Plumbing – Scientifically speaking, how and why does sweating (soldering) copper pipes work

plumbingsoldering

A few years ago I remodeled my bathroom and learned how to sweat copper pipes. I've always been able to do it successfully since then, but I've always wondered exactly how and why it works. I've done some searching on the web but most of what I find are "how to" articles and videos, but nothing that explains the specifics of how and why it works. Can anyone give me some answers to these questions that have bugged me?

  1. What exactly does the flux do?

    • What happens if all the flux burns away before the solder melts?
    • What if you didn't use flux at all?
    • What is flux in the first place?

  2. Where exactly should you aim the flame? (I've seen differing reports on this one)

    • Right at the joint (where the flux is)? (in my limited experience, this seems to burn away the flux immediately and sometimes causes problems)
    • At the copper pipe, an inch or so away from the joint?
    • At the fitting that the pipe is being soldered into?

  3. What exactly is the capillary action that draws the melted solder into the joint?

    • What causes it and how does it work?
    • Sometimes I find myself in a situation where the solder melts but just drips right off the pipe instead of getting sucked into the joint. What have I done wrong? I usually have to clean everything off and start over when this happens

Best Answer

I think @ArchonOSX has a good answer, but I'd like to expand a bit more on it (having a background in welding, brazing, and soldering).

Going point by point:

  1. Flux typically promotes bonding between the base metals and the solder. It does this by cleaning the metal (removing surface contaminants), deoxidizing the metal, and preventing further oxidation. Hot metal tends to oxidize more quickly than cold metal, but the flux will remove oxygen (either by absorption, adsorption, or oxidation of the flux itself) where it is applied.

    • If all your flux burns (or gets oxidized) before you've finished brazing the joint, then the solder will be less likely to flow where you need it because the base metals will tend to oxidize. Solder doesn't bond as well with oxidized surfaces, so instead, it balls-up and drips off.
    • This is possible, but difficult. Unless you were in an anaerobic environment (and even then it might not work) you'd probably not get a good bond.
    • Wikipedia is pretty good on this one.

  2. You want the metal to be uniformly heated so thermal expansion is uniform, so wicking is uniform, so everything is uniform. Copper, being a good electrical conductor, is also a very good heat conductor.

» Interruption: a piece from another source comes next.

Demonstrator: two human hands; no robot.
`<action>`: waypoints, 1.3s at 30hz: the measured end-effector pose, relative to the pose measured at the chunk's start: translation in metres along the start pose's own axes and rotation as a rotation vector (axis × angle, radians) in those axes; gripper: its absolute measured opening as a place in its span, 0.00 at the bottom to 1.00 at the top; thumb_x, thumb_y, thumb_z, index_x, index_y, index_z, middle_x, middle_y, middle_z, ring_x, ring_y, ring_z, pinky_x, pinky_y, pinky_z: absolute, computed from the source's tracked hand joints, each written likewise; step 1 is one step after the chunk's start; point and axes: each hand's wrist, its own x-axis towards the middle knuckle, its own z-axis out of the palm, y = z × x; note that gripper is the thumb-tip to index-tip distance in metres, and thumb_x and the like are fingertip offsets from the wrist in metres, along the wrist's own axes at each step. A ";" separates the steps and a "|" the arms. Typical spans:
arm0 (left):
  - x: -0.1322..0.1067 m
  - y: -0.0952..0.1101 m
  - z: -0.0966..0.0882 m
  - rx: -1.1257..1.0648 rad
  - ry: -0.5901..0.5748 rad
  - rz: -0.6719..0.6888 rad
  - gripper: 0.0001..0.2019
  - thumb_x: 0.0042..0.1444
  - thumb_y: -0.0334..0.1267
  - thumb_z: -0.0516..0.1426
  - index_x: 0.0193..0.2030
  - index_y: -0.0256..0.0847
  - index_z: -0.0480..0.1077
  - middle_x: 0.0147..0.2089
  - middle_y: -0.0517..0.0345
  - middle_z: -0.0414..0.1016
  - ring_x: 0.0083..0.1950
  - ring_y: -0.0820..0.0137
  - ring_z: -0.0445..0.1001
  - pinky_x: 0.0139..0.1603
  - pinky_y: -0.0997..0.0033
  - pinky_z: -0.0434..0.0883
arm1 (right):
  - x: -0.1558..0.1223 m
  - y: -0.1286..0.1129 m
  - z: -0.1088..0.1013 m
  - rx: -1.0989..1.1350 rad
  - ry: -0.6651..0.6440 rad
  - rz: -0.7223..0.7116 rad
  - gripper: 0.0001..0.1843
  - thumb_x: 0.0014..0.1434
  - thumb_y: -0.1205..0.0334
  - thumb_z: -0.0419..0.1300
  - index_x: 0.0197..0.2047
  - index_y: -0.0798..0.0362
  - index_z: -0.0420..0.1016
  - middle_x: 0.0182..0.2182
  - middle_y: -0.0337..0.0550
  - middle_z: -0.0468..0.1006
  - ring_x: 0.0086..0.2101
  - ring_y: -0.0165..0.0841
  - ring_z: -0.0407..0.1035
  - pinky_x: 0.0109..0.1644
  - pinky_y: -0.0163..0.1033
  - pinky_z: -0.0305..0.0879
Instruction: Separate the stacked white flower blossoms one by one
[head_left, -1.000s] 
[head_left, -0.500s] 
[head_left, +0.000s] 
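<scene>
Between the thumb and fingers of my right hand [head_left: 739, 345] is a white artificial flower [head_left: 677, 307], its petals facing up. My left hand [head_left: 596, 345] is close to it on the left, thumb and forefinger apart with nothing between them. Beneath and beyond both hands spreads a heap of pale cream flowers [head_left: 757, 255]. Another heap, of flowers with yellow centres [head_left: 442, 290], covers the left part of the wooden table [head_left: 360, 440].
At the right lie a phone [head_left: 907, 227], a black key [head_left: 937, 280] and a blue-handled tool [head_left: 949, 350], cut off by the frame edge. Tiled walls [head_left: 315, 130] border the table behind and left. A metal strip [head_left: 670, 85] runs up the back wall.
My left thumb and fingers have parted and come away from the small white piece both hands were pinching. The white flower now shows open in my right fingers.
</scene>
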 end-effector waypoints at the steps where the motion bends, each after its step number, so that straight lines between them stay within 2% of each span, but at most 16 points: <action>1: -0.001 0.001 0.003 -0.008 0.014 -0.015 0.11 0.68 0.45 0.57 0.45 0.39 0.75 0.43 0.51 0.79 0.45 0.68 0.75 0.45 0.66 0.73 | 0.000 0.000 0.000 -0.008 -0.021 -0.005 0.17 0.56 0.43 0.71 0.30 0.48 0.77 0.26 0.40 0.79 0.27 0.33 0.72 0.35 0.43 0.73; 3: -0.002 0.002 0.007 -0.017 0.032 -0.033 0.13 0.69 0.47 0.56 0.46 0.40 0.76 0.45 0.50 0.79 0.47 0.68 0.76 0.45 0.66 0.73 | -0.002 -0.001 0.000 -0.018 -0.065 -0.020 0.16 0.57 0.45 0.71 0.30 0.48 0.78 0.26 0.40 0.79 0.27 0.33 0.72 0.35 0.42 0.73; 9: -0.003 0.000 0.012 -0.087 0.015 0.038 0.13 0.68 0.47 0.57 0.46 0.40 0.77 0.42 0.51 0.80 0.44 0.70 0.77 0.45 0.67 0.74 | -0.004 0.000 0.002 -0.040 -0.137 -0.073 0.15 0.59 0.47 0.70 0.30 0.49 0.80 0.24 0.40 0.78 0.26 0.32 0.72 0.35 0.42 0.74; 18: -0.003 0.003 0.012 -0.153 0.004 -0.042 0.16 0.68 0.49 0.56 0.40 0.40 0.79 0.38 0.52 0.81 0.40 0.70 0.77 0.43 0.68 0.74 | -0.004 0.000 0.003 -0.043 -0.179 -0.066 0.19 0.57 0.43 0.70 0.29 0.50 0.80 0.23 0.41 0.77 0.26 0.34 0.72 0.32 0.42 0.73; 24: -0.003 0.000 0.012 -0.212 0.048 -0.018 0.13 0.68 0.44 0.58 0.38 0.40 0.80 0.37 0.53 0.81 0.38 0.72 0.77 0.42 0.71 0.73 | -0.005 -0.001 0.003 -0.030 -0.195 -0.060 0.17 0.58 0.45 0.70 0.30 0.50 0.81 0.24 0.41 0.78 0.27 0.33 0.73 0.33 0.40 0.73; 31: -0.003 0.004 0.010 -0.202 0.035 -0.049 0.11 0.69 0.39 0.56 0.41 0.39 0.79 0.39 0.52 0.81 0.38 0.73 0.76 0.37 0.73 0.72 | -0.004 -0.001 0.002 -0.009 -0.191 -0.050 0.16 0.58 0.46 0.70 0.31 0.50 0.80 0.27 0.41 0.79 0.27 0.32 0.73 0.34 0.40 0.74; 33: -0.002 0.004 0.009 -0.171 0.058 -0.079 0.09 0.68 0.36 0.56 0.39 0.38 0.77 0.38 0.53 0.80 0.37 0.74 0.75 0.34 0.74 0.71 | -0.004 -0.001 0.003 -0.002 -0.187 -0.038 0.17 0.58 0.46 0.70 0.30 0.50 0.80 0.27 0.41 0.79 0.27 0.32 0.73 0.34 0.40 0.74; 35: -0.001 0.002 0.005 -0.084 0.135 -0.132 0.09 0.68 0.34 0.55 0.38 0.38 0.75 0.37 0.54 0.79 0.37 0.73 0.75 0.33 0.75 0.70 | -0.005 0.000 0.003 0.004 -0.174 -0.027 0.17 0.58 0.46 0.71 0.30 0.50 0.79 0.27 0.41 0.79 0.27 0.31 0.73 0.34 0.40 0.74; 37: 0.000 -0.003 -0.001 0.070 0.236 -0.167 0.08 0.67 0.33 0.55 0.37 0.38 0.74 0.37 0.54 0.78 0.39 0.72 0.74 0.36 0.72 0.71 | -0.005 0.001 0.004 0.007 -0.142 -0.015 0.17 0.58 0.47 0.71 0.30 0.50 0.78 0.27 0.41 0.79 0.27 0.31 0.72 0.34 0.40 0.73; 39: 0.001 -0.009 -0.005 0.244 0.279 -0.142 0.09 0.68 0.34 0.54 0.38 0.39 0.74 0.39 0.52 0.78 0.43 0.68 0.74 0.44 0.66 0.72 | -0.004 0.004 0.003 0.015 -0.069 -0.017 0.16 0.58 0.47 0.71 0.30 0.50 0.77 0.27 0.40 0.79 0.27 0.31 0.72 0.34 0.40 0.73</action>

If you only heat the joint, you might find it cools relatively quickly due to surrounding copper cooling the joint.

    • Not right at the joint (right away). When you are promoting solder flow, then you do want to focus the flame very tightly.
    • Yes, to heat the surrounding pipe initially.
    • Yes, because the metal here is also often a bit thicker than anywhere else, so it takes the most energy to heat up to brazing temperatures.

  3. Capillary action is an interesting phenomenon that occurs when one material can "wet" another. Wetting is a process where the surface energy is lowered when the liquid-phase material is in contact with the solid-phase material. Some liquids, like mercury, don't wet others, like glass (forming an upward meniscus). Water does the opposite, wetting glass. The surface energy must be lower than the surface tension of the liquid to prevent beading (balling-up, which you see when the flux burns off). In small spaces, this wetting capability can cause a column of liquid to rise against gravity. For non-wetting materials, the opposite tends to happen.

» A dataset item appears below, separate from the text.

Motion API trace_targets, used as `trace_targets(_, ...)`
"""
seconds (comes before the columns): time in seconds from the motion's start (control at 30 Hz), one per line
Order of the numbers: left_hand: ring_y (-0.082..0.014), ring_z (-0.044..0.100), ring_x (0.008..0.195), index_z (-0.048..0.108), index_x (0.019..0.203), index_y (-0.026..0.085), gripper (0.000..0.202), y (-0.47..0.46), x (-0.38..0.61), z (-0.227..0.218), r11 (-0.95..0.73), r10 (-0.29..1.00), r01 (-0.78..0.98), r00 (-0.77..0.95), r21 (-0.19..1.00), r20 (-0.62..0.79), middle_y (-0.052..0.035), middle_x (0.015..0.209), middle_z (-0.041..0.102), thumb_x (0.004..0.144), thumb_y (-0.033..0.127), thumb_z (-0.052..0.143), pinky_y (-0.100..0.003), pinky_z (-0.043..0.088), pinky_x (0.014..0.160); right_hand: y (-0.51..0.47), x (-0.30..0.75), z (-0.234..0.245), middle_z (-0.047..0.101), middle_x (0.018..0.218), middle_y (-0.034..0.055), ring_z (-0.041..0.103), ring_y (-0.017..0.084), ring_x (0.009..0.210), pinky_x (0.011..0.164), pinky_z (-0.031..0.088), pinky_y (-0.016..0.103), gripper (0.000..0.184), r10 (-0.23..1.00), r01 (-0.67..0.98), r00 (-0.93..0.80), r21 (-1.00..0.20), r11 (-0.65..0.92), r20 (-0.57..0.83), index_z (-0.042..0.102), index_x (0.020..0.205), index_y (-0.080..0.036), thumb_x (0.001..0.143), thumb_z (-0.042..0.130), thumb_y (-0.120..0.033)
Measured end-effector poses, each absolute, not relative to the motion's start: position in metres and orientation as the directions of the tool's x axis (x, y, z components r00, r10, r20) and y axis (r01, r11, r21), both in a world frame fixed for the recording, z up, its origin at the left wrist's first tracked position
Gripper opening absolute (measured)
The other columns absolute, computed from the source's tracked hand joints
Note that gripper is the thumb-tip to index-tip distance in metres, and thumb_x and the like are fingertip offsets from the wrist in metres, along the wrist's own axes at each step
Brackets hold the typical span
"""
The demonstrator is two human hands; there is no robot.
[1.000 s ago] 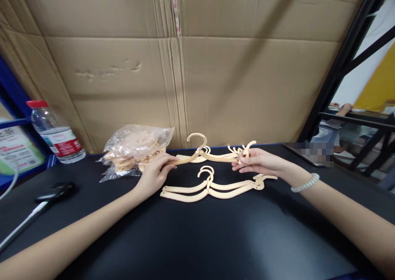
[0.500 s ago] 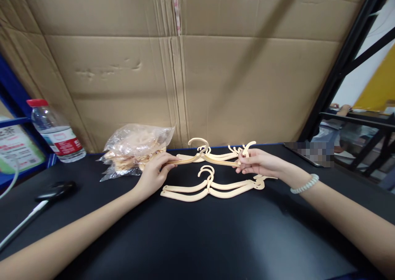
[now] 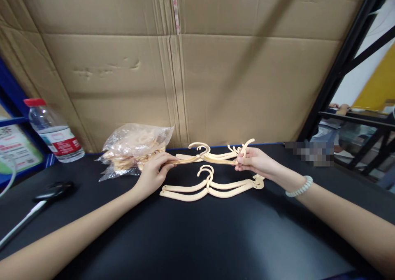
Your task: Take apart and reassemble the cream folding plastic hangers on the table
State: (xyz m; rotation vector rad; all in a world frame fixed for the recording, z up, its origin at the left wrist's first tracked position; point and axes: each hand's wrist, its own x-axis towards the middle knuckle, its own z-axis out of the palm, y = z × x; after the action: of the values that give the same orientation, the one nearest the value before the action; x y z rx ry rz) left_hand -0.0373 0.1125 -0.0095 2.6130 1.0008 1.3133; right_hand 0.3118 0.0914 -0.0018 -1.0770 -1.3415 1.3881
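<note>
My left hand (image 3: pixel 152 174) pinches the left end of a cream plastic hanger (image 3: pixel 202 157), and my right hand (image 3: pixel 254 163) pinches its right end. The hanger is held low over another cream hanger lying at the back of the black table (image 3: pixel 197 239). A small stack of the same cream hangers (image 3: pixel 210 187) lies flat just in front of my hands. A clear plastic bag of hangers (image 3: pixel 135 148) sits to the left, close to my left hand. A pale bead bracelet is on my right wrist.
A water bottle with a red cap (image 3: pixel 54 132) stands at the far left. A black object with a white cable (image 3: pixel 51 191) lies at the front left. Cardboard (image 3: pixel 185 66) walls off the back. A black metal rack frame (image 3: pixel 342 62) rises at the right.
The held hanger has tipped down from nearly upright to almost flat, its hook now lower over the back hanger. Both hands have kept their grip and barely shifted.
</note>
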Motion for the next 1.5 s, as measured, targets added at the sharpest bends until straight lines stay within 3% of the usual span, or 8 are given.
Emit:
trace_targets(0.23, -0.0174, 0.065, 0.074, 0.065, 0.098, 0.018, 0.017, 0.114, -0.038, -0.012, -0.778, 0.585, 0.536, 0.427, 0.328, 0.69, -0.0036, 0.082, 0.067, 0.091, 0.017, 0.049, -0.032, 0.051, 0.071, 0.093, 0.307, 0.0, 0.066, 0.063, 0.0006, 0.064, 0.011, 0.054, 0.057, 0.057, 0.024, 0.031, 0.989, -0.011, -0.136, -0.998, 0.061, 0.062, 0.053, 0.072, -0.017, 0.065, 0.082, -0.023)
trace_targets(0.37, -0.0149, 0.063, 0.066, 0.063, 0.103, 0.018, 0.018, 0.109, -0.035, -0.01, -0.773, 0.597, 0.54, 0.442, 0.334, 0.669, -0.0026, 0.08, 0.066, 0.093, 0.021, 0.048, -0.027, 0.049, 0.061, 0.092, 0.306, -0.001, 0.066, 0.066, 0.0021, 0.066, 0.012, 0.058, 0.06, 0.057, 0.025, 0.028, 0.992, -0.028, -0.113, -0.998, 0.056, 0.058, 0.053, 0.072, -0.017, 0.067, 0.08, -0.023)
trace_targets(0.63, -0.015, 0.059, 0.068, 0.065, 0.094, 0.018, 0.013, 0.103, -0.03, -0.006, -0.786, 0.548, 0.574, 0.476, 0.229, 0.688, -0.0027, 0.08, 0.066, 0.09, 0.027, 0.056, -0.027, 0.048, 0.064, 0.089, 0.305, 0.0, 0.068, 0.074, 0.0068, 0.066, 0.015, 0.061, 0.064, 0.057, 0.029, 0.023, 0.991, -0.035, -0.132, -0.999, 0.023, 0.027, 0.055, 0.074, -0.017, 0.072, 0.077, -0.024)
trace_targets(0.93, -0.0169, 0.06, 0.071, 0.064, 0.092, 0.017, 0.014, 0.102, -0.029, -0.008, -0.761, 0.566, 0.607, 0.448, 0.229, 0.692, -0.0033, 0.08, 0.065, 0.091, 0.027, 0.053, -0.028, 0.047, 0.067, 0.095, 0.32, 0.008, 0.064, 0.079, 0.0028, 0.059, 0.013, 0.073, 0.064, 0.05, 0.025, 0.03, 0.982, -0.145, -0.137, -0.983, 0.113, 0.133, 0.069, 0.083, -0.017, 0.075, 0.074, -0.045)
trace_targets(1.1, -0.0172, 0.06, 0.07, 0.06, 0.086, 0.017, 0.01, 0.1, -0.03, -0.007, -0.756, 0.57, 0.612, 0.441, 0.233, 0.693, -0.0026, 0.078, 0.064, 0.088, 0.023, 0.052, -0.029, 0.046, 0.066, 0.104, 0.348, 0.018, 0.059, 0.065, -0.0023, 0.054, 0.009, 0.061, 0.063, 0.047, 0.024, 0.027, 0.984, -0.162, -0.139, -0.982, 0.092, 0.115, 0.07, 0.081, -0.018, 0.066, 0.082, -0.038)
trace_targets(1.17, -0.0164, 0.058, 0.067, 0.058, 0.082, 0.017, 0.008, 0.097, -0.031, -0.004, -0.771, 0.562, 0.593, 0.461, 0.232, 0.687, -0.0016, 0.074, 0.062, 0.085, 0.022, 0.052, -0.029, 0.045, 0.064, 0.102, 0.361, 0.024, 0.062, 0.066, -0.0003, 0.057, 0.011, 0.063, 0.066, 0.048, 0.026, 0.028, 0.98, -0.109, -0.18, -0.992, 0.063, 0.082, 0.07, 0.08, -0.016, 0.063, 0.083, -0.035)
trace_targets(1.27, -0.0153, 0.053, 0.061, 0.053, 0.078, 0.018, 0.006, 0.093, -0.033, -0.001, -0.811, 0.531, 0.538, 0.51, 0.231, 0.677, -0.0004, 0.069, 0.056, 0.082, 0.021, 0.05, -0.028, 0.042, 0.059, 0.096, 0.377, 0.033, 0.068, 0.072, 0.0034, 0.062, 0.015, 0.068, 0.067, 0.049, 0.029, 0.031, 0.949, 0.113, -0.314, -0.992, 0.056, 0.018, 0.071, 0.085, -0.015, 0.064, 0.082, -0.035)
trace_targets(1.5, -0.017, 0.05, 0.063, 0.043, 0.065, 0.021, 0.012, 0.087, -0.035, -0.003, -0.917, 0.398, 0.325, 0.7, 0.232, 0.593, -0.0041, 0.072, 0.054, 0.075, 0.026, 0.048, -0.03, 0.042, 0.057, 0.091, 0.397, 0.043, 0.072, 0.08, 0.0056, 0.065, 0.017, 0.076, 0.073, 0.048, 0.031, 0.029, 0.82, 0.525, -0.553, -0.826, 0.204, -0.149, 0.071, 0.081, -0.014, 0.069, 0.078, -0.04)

    • I think I answered this part above.
    • When this happens, it's because the molten solder cannot wet the copper. Flux lowers the surface energy of the bare copper (another of its functions), which is how it promotes wicking, but if the copper isn't hot enough, it won't wet either.

HOWEVER, everything I just described indicates that the solder is on the surface of the copper (adsorptive or adhesive). In fact, the solder is able to form a localized alloy with the base metal that penetrates some distance into the base metal. This is why brazing (and soldering) can be quite strong, even compared to welding. This is an absorptive process and occurs because the higher temperatures allow copper atoms to move enough within their lattices to allow for an alloy to form. This process adds to the effects described before.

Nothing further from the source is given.